Kleven and Kreiner (2003) estimated the standard MCPF for Ireland under a progressive tax reform as 1.57. This represents an efficiency loss of 57 cents for every euro raised by the government from taxation. Since the ROI has a progressive taxation system, this MCPF was applied to government funded health care costs, productivity losses, informal care costs, and the total cost of Blind Pensions and Blind Welfare Allowances. The MCPF aligns with the simple average of MCPFs for Ireland under proportional, regressive and progressive tax reforms of 1.58 as reported by Kleven and Kreiner (2003).

As presented in Table 4.14, DWL is valued at €104.4 million in 2010, increasing to €121.6 million by 2020.

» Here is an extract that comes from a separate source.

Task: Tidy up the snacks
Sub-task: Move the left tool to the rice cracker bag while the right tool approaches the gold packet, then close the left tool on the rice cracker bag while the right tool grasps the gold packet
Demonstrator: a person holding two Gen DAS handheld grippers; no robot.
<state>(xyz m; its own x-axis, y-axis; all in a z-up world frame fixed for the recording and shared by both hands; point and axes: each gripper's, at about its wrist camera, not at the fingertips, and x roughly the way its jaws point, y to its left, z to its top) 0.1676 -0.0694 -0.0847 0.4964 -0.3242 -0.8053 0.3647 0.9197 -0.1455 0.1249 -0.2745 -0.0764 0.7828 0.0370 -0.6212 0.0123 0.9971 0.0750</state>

Table 4.14: Total DWL by component (a)

DWL from government-funded health care costs (b) €53,705,750 €58,611,648 €62,926,228
DWL from lost taxation revenue © €38,553,154 €41,772,702 €44,538,043
DWL from welfare payments to the blind (d) €12,112,770 €13,183,100 €14,160,387
Total DWL €104,371,674 €113,567,451 €121,624,658

Source: Deloitte Access Economics calculations using Kleven and Kreiner (2003), CSO (2008; 2010j), OECD (2009) and Citizens Information Board (2010). (a) Calculated by applying a MCPF of 1.57 from Kleven and Kreiner (2003) to each component. (b) Government funded health care costs estimated in Table 4.10. © Lost taxation from productivity losses and informal care costs estimated in Table 4.11. (d) Blind Pension and Blind Welfare Allowance recipients reported in Table 4.12 and Table 4.13.